- _Task objective_: Exact transcription, pictures omitted: reproduce the listing below.

- _Information provided_:
- - -
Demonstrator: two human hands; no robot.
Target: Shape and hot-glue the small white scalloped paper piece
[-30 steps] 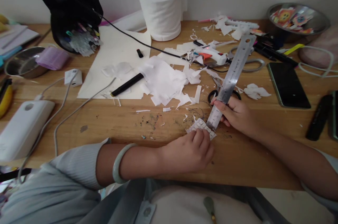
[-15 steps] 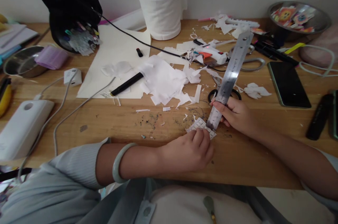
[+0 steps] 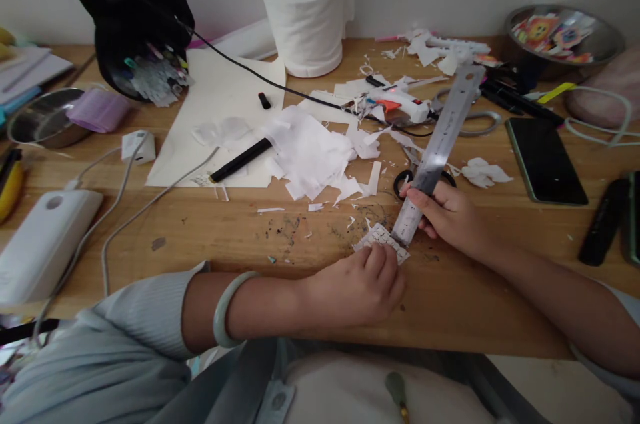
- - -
- _Worked solution_:
Demonstrator: two human hands; no robot.
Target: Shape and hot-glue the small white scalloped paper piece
[-30 steps] 
[-15 steps] 
[+0 steps] 

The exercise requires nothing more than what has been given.